Ruud Minnee´s Hemels genot (winnende proza voor de Bundel `Hemels genot’) voorjaar 2013

ONWEERSTAANBAAR VERLANGEN

Twee grote, behaarde voeten komen langzaam in contact met de grond. De groteske man aan wie ze toebehoren kreunt als zijn zenuwstelsel de kilheid van het klamme zeil registreert. Het is eerder een kreun van genot dan van ongenoegen. Hij houdt van dit soort prikkels. Prikkels die het lichaam kunnen tarten; koude, hitte, pijn. Met twee enorme handen wrijft hij de slaap uit zijn kale, ronde hoofd. Het flauwe schijnsel van de maan streelt zacht de met stof bedekte vloer. De man staart in het duister. Zijn blik laat het eindeloze niets pas los als een klok in de verte twee uur slaat. De rilling die door zijn lijf trekt is niet van de kou. Hij kent dit gevoel maar al te goed. Op een onverwacht moment is het er weer; dat diepe verlangen. Die ontembare drang, die als een wilde golf alle reden uit zijn lichaam spoelt. Hij probeert het gevoel te onderdrukken maar hij staat met lege handen tegenover een zwaarbewapende overmacht. Net als al zijn therapeuten en behandelaars met hun nutteloos geouwehoer. De vloer piept en kraakt als zijn lichaam overeind komt. Binnensmonds gevloek. Niemand mag hem horen.

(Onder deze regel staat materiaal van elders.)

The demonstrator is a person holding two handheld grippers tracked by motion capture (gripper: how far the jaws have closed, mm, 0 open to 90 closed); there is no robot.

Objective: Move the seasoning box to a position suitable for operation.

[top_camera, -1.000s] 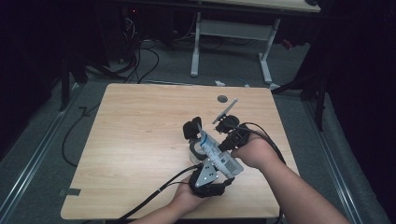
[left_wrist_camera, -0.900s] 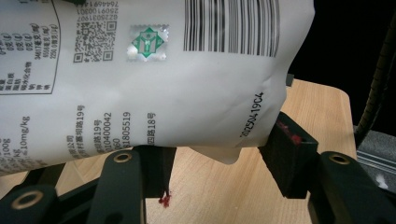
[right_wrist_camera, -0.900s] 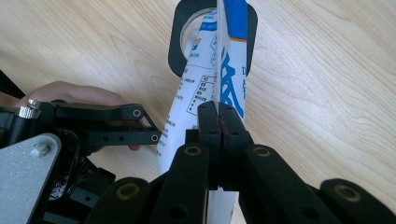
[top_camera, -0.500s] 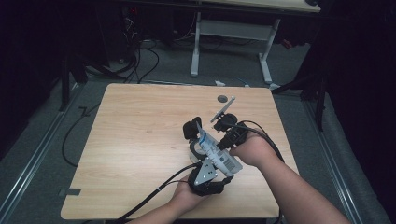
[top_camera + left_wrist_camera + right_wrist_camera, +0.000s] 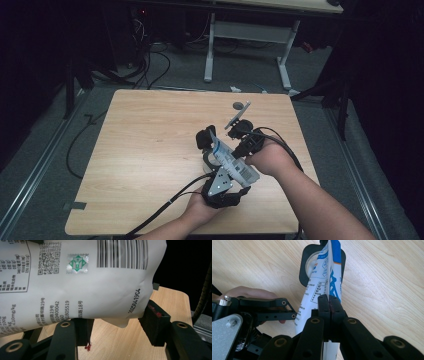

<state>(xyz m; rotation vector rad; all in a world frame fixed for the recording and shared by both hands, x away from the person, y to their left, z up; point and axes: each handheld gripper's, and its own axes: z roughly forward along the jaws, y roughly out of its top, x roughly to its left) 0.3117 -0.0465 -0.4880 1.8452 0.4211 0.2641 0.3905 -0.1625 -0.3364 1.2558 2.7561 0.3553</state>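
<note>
Nothing has shifted since the earlier frames: both hands hold still. Right gripper (image 5: 329, 305) is clamped shut on the pouch's (image 5: 231, 162) seam edge; left gripper (image 5: 117, 325) stands partly open, jaws straddling the pouch's lower corner without pressing. The pouch hangs above the table (image 5: 150, 145), its long axis running between the grippers.

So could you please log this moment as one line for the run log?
right tongs: shut on pouch edge | left tongs: jaws astride pouch, grip unclear | pouch held above table
</note>
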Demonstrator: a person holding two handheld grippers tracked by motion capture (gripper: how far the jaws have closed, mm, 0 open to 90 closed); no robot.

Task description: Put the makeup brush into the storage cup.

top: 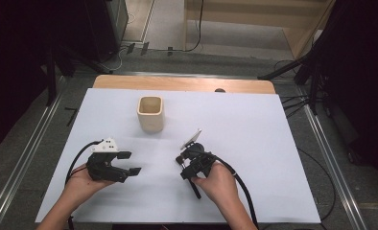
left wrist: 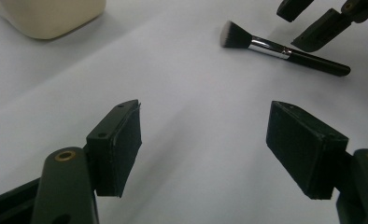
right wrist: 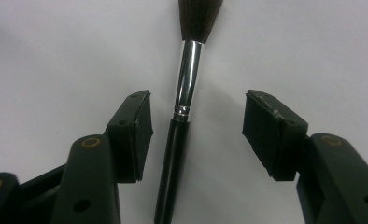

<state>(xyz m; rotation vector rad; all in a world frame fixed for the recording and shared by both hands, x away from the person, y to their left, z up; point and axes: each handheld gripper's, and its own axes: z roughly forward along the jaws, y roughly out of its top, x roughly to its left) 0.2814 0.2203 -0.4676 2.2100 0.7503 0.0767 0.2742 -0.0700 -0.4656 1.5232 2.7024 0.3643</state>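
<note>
A makeup brush (right wrist: 187, 93) with a black handle, silver ferrule and dark bristles lies flat on the white table cover (top: 264, 143). My right gripper (right wrist: 196, 135) points down over it with one jaw on each side of the handle. The brush sits nearer the left jaw and neither pad touches it. In the high view that gripper (top: 187, 167) is right of centre, and the handle end (top: 195, 189) pokes out beside the hand. My left gripper (top: 130, 163) rests open at the front left, with nothing between its jaws (left wrist: 205, 154). It looks toward the brush (left wrist: 285, 52).
A beige square cup (top: 150, 114) stands upright toward the back, left of centre; its base is also in the left gripper view (left wrist: 51, 16). The table's wooden edge (top: 182, 84) runs along the far side. Cables and dark stands lie on the floor around the table.
</note>
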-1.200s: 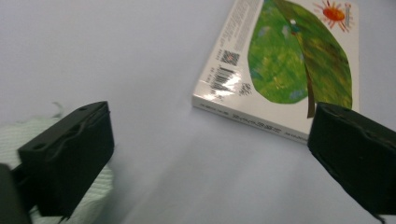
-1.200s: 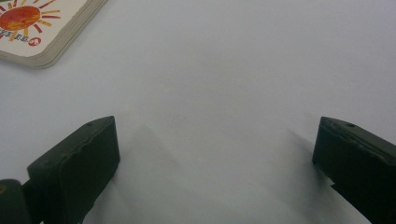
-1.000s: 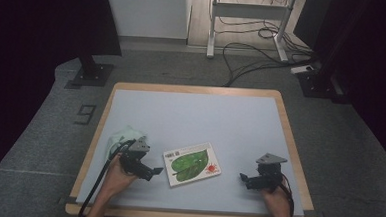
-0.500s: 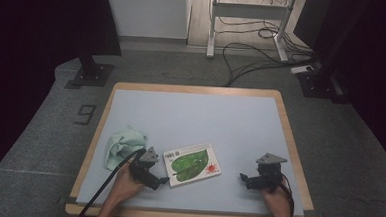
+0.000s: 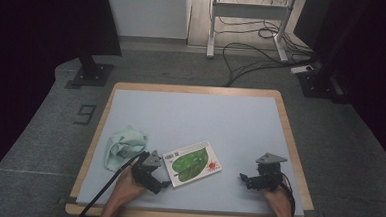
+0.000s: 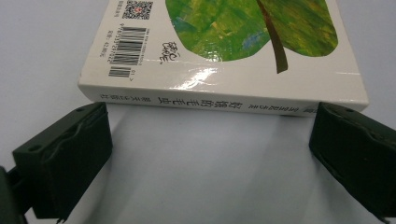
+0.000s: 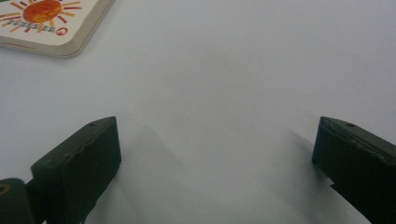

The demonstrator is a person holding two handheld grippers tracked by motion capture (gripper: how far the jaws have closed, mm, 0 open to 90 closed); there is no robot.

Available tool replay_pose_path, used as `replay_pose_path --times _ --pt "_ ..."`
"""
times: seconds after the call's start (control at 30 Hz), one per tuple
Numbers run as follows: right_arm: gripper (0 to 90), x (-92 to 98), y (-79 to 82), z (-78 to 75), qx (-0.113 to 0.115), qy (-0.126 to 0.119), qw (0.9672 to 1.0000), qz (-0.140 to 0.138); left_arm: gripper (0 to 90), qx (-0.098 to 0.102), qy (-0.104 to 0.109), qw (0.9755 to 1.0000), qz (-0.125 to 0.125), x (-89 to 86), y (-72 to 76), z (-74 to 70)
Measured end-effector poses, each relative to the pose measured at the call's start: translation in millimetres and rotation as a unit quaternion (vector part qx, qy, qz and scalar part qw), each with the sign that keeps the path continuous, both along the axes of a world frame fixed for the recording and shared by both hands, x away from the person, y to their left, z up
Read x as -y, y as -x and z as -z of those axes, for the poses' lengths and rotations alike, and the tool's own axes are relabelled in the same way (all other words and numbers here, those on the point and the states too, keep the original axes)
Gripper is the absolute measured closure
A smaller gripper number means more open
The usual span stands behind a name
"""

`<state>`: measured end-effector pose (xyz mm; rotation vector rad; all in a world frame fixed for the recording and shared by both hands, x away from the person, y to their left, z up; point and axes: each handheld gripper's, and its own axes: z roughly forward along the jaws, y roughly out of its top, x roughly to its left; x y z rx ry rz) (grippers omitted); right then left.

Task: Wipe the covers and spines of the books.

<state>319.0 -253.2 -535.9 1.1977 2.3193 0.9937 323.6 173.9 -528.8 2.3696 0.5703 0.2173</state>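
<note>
A white picture book (image 5: 192, 163) with a green leaf and a red sun on its cover lies flat near the table's front. My left gripper (image 5: 163, 183) sits at the book's left spine end, open. In the left gripper view the spine (image 6: 219, 95) runs across just beyond the two wide-apart jaws, with nothing between them. My right gripper (image 5: 244, 179) rests open on the table to the right of the book; a book corner (image 7: 46, 23) with the red sun appears at the upper left of the right gripper view.
A crumpled pale green cloth (image 5: 123, 144) lies left of the book. The grey tabletop has a wooden rim (image 5: 289, 138). Cables (image 5: 254, 51) and stand feet lie on the floor beyond the far edge.
My left gripper has moved right, off the green cloth, and now points at the book's spine. The cloth lies free. The right gripper has stayed put.
</note>
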Motion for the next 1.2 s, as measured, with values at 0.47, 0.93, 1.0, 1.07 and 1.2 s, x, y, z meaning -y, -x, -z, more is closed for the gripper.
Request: replay_pose_path --times 0.47,0.93,1.0,1.07,1.2 --pt "0.0 -28.4 -18.1 -13.7 0.007 -0.009 0.9990 -0.044 0.0 0.002 -0.002 1.0000 0.008 5.0 1.9 0.1" --pt "0.0 -80.2 -47.2 -15.3 -0.007 -0.009 0.9948 -0.101 0.0 0.001 -0.001 1.0000 0.008 6.9 2.6 0.3" --pt "0.0 -87.1 -49.9 -15.7 -0.009 -0.012 0.9941 -0.108 0.0 0.000 0.000 1.0000 0.007 6.8 2.5 0.4" --pt "0.0 -93.4 -52.6 -16.0 -0.009 -0.014 0.9934 -0.114 0.0 0.000 0.000 1.0000 0.007 6.7 2.5 0.4" --pt "0.0 -104.2 -57.5 -15.3 -0.011 -0.016 0.9919 -0.125 0.0 -0.001 0.000 1.0000 0.007 6.6 2.4 0.4"
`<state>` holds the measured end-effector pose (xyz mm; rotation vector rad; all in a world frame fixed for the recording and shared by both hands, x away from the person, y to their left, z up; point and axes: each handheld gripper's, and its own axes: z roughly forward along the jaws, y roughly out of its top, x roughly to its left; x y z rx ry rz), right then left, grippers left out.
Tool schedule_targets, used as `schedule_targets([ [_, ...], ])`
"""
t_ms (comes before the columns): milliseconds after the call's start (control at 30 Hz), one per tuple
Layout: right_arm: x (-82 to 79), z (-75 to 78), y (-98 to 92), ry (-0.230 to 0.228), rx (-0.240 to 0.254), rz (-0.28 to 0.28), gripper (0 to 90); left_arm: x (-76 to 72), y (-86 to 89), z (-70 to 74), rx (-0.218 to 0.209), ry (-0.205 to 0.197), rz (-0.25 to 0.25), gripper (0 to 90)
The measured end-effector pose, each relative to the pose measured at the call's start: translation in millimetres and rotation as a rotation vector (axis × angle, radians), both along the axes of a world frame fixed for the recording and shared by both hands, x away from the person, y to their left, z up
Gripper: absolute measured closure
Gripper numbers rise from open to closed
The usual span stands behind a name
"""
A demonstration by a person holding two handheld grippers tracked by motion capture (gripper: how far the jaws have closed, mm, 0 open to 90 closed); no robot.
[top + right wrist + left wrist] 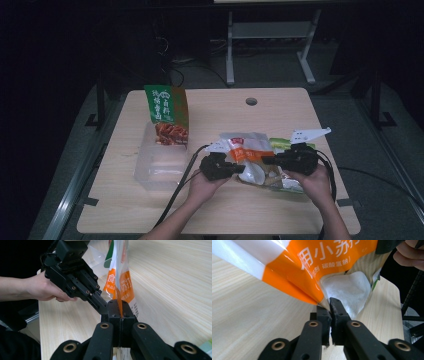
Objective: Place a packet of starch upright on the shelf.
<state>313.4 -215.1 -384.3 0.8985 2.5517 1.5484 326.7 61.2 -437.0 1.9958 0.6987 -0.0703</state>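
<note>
Stretching between your two grippers, the orange-and-white pouch [251,159] runs lengthwise from one to the other, glossy with printed characters. Your left gripper [329,305] pinches one edge; your right gripper [120,312] clamps the opposite edge. Bare table [280,112] lies beyond the fingers.

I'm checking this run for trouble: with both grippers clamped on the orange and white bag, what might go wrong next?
1. The left gripper pinches only a thin corner of the orange and white plastic bag; it may slip out.
2. The right gripper also clamps the bag's edge; pulling apart could tear it and spill the white powder.
3. The green snack packet standing in the clear plastic box might topple if bumped.
</note>
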Motion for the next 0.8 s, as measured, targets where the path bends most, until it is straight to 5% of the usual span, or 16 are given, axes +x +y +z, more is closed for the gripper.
schedule_targets([
  [433, 2.6, -5.7, 13.9, 0.025, 0.017, 0.000, 89.5, -17.8, 14.7, 14.8, 0.114, -0.136, 0.054, 90.0],
  [567, 2.5, -13.4, 23.6, 0.037, -0.046, 0.009, 89.4, -20.4, 22.0, 7.8, 0.129, -0.133, 0.071, 90.0],
  [800, 2.7, -15.7, 32.7, 0.033, -0.074, 0.012, 83.8, -22.8, 28.3, 8.3, 0.139, -0.148, 0.080, 90.0],
])
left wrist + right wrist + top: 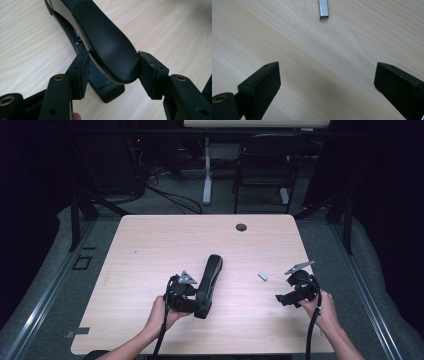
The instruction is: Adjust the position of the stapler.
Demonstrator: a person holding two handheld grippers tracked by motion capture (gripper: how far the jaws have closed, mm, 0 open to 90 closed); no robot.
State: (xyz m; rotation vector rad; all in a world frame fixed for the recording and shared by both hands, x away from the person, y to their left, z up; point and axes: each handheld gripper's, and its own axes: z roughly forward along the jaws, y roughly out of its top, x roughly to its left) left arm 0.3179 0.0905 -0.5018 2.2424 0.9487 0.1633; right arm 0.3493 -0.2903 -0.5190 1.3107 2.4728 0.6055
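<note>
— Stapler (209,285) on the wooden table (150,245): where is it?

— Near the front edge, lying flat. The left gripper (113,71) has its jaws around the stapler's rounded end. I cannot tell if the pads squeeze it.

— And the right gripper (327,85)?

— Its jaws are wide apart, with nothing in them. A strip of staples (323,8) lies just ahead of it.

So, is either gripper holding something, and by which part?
The left gripper has the rounded rear end of the black stapler between its pads, about touching both sides. The right gripper is open and holds nothing.
</note>
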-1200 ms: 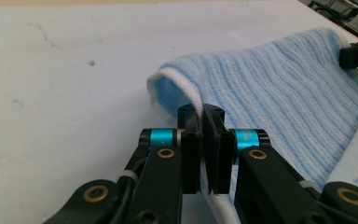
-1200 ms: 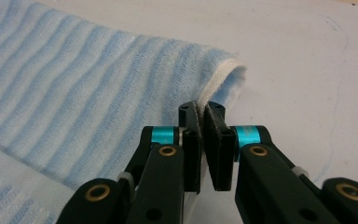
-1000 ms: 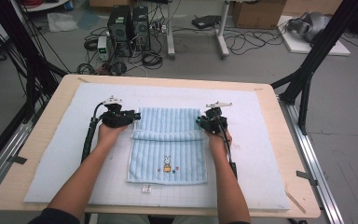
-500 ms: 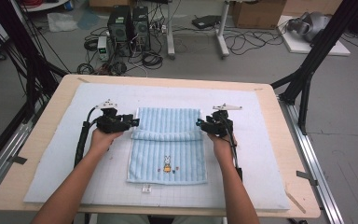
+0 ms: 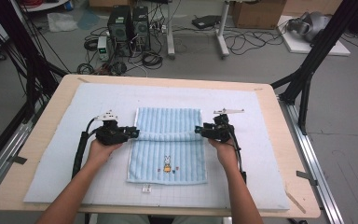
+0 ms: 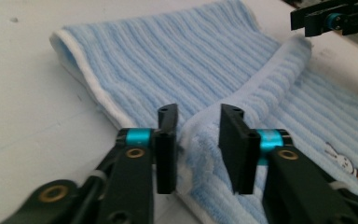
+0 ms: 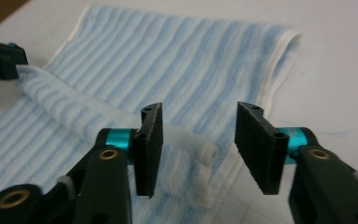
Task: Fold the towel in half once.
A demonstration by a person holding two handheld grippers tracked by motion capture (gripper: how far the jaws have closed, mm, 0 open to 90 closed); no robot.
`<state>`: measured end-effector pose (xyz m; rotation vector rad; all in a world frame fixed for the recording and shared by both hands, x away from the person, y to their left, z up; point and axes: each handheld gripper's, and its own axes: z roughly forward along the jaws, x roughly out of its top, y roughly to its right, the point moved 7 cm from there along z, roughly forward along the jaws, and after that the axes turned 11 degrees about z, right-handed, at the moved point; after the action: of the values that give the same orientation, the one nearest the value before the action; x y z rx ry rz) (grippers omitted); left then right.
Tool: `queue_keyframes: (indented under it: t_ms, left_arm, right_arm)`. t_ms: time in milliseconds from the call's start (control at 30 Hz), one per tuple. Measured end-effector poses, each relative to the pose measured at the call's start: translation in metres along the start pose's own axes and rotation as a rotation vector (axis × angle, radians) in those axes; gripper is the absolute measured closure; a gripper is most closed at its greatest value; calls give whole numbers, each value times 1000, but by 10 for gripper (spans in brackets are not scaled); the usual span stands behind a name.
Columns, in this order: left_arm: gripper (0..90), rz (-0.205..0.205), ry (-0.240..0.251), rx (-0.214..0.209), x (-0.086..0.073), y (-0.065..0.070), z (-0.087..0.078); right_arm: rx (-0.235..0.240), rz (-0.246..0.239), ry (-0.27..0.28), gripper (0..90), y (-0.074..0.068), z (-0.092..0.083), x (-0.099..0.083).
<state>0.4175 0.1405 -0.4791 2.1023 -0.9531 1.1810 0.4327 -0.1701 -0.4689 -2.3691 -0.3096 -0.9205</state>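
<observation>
A light-blue striped towel (image 5: 168, 119) with a small rabbit motif (image 5: 167, 163) lies flat on the white mat. A raised fold (image 5: 168, 136) runs across its middle from side to side. My left gripper (image 5: 134, 133) is at the towel's left edge. In the left gripper view its jaws (image 6: 198, 140) have just been closing and now pinch the end of the fold (image 6: 200, 126). My right gripper (image 5: 198, 131) is at the right edge. Its jaws (image 7: 198, 140) have just been closing a little. The fold's other end (image 7: 186, 149) lies against one pad, apart from the other.
The white gridded mat (image 5: 74, 116) covers most of the wooden table (image 5: 284, 154). A small label (image 5: 146, 189) lies just off the towel's near edge. Computer cases (image 5: 128, 23) and cables sit on the floor beyond the table. Black frame struts (image 5: 307, 70) stand at both sides.
Both hands have shifted a little toward the near side of the table beside the towel's edges. The fold across the towel stays raised between them.
</observation>
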Motion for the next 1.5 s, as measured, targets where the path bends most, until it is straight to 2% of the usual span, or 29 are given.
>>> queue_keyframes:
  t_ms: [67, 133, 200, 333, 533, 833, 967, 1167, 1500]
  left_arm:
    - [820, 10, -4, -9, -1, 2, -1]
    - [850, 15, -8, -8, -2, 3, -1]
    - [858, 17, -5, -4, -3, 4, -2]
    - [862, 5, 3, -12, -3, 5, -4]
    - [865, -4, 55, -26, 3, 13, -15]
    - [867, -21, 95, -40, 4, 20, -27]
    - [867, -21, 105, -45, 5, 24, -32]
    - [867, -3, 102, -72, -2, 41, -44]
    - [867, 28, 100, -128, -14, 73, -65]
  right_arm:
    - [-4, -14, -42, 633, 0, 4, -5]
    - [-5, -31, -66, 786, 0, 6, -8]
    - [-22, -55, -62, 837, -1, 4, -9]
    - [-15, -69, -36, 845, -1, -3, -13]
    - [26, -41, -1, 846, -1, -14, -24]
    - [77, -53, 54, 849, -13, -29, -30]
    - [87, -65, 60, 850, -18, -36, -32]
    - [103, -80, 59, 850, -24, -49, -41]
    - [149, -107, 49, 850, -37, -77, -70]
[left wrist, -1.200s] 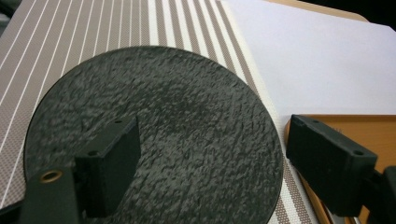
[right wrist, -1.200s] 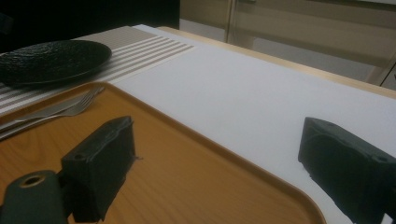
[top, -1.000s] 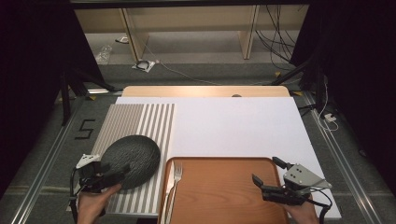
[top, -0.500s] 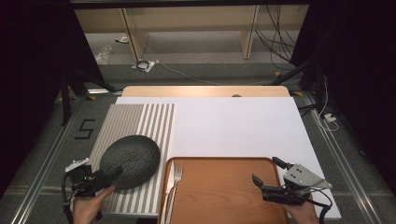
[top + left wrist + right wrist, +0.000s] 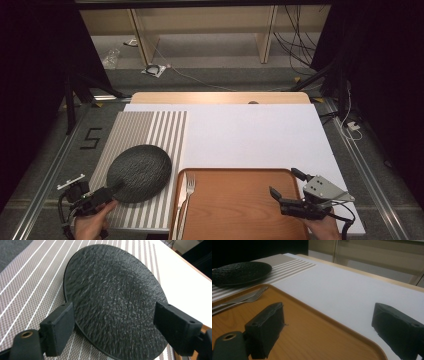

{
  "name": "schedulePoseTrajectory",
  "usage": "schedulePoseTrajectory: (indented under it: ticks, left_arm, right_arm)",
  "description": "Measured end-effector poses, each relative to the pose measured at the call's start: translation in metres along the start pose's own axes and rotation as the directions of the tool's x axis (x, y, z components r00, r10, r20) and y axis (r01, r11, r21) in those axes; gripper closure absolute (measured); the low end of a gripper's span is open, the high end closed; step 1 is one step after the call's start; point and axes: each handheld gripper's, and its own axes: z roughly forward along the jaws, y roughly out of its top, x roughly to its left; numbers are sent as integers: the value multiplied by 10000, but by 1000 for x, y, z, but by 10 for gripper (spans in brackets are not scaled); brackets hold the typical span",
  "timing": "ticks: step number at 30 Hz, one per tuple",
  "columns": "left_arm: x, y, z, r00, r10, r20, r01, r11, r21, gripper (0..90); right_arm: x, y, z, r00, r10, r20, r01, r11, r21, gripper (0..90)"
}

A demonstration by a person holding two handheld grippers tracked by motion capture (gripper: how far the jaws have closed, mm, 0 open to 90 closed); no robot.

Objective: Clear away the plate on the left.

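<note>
We have the left gripper point(image 5: 107, 194) at the near rim of the plate point(image 5: 139, 172) on the striped mat point(image 5: 150, 130), fingers wide and not yet gripping. Next we should close on the rim. Our right gripper point(image 5: 287, 186) hangs wide open over the tray point(image 5: 235, 200).

High view overhead facing forward, claw views low, close, sharing black plate point(image 5: 139, 172)
</note>
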Motion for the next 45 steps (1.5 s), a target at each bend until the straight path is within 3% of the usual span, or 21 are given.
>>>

Langzaam zet hij de ene voet voor de andere. De gedachte aan een scherp mes dat met groot gemak door naakt vlees glijdt, de sterke geur, de starende ogen. De intense siddering die langs zijn wervelkolom trekt, eindigt stuiptrekkend in zijn kruis. Op de tast vindt hij de deur. De afgelopen dagen heeft hij zijn ogen goed de kost gegeven, al was dat nauwelijks nodig. Hij speelde hier al als kind en kerfde geheime tekens in de grote eiken rondom het oude gebouw, terwijl zijn leeftijdsgenootjes ruziede om knikkers. Hij kent de weg. Alles is zoals het was, vertrouwd. Dan voelt hij iets onder zijn voet… Een hoge gil vernietigd de stilte. De donkere kat op wiens pootje hij stond rent met dikke staart de gang in en lost op in de nacht. De man hapt naar adem. Niet zo zeer van schrik, niet van angst. Die was er in de vele internaten wel uitgeslagen. Nee, wat hem de adem beneemt is de gedachte het komende genot te moeten uitstellen. Voor de zoveelste keer die nacht denkt hij aan de jonge vrouw die gisteren zo vriendelijk naar hem lachte. Hij bloost, alsof ze weer voor hem staat. Het warme gevoel golft als cognac door zijn lichaam. Minutenlang staat hij stil, het grote hoofd schuin omhoog geheven. Geen enkel geluid. God zij dank. Maar als hij de trap afloopt lijkt het krakende geluid van de treden oorverdovend. Toch is dat het enige geluid. Iedereen slaapt gewoon door. De drank die de avond daarvoor rijkelijk vloeide heeft zijn uitwerking niet gemist.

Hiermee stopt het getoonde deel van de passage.